Whenever "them" appears in a line, please copy that line from the data.
[INFORMATION SHOWN — start]
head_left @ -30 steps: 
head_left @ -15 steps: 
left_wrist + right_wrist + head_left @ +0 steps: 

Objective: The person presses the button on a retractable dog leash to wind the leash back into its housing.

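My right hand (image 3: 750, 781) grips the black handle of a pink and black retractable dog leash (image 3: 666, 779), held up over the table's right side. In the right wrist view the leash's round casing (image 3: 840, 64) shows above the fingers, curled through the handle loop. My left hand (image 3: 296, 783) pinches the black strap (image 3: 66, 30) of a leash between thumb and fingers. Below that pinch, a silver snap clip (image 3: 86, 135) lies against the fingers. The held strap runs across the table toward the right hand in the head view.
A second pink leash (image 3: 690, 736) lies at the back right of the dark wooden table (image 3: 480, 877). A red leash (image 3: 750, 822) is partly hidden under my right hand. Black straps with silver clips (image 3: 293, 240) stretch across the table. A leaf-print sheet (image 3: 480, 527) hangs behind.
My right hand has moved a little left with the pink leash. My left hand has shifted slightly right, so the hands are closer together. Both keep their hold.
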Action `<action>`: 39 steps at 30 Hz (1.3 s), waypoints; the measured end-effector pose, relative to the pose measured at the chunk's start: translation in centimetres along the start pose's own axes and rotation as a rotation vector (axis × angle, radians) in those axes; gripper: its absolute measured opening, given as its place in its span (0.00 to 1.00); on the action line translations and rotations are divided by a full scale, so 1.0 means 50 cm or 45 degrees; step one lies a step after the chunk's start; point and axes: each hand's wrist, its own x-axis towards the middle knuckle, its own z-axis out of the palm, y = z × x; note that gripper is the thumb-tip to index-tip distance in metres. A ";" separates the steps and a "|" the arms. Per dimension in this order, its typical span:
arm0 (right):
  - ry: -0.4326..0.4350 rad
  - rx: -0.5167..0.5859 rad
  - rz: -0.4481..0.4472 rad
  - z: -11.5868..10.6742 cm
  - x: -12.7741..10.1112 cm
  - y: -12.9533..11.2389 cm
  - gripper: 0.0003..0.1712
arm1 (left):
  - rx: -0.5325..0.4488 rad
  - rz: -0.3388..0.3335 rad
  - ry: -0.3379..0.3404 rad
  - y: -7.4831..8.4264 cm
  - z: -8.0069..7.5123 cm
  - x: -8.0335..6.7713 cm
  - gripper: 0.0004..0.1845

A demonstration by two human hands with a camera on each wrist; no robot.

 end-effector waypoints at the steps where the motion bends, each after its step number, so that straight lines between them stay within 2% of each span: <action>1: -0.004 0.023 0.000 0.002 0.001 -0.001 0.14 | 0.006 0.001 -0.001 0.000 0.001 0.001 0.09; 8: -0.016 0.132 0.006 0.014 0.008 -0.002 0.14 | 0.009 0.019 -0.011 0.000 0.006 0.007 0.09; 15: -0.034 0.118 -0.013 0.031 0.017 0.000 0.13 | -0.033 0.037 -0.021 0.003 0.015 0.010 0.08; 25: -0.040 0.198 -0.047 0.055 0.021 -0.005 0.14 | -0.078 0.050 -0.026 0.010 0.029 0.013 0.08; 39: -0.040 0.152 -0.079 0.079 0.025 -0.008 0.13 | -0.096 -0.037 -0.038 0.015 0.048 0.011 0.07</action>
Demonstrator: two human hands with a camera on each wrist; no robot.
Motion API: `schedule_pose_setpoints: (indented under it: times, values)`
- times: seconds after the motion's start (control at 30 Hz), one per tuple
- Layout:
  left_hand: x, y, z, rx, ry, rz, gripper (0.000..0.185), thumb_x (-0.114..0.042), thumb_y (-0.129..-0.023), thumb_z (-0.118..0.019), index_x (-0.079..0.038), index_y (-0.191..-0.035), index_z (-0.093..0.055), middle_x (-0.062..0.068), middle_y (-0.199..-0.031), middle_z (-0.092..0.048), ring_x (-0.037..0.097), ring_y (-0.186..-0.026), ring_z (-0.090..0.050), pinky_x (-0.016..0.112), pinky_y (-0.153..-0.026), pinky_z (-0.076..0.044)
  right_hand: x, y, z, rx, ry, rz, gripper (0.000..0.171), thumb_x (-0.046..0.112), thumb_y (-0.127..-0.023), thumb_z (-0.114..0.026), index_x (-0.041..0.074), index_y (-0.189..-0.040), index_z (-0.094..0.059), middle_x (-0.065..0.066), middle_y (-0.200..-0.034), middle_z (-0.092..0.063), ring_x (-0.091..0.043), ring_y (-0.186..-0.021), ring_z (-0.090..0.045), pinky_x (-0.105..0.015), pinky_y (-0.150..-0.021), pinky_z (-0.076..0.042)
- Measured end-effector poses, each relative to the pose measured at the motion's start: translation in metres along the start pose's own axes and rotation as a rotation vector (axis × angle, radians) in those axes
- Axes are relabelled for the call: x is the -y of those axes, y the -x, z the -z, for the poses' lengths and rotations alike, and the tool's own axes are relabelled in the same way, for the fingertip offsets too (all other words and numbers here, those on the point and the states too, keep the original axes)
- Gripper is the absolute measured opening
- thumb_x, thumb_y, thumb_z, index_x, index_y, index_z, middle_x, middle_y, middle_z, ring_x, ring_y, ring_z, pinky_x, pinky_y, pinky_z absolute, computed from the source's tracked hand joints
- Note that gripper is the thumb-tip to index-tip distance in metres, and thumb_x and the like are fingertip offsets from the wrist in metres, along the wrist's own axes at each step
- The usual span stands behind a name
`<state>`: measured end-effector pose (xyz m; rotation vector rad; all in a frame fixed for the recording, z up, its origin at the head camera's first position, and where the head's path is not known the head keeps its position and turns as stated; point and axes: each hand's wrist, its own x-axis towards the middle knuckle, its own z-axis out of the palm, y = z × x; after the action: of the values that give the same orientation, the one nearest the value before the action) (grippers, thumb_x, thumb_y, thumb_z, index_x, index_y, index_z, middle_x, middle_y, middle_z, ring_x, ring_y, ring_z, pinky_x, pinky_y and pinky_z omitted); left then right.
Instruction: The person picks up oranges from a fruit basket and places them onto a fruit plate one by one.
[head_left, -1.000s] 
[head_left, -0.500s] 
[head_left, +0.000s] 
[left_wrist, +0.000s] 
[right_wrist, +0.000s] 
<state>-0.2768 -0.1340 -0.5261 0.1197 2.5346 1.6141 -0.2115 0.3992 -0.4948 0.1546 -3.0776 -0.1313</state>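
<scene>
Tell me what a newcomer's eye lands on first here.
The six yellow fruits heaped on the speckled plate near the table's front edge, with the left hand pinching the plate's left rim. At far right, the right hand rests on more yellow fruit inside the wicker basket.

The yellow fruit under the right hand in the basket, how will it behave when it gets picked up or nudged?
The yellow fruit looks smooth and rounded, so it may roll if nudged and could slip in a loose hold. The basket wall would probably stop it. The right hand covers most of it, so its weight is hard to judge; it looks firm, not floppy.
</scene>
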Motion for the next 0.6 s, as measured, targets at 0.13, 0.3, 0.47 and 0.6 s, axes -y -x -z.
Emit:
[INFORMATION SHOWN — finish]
-- RESPONSE TO THIS EXERCISE --
 end-effector waypoints at the steps where the motion bends, each after its step number, so that straight lines between them stay within 2% of each span: <action>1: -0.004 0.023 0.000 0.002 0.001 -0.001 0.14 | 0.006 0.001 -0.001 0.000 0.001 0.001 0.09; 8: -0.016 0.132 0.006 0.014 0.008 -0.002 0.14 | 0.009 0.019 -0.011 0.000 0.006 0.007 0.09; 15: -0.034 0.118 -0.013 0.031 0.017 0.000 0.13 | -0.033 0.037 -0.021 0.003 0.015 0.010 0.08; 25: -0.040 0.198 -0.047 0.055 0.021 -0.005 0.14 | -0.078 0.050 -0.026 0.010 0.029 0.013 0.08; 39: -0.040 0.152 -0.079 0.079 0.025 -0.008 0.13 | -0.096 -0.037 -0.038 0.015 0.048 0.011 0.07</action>
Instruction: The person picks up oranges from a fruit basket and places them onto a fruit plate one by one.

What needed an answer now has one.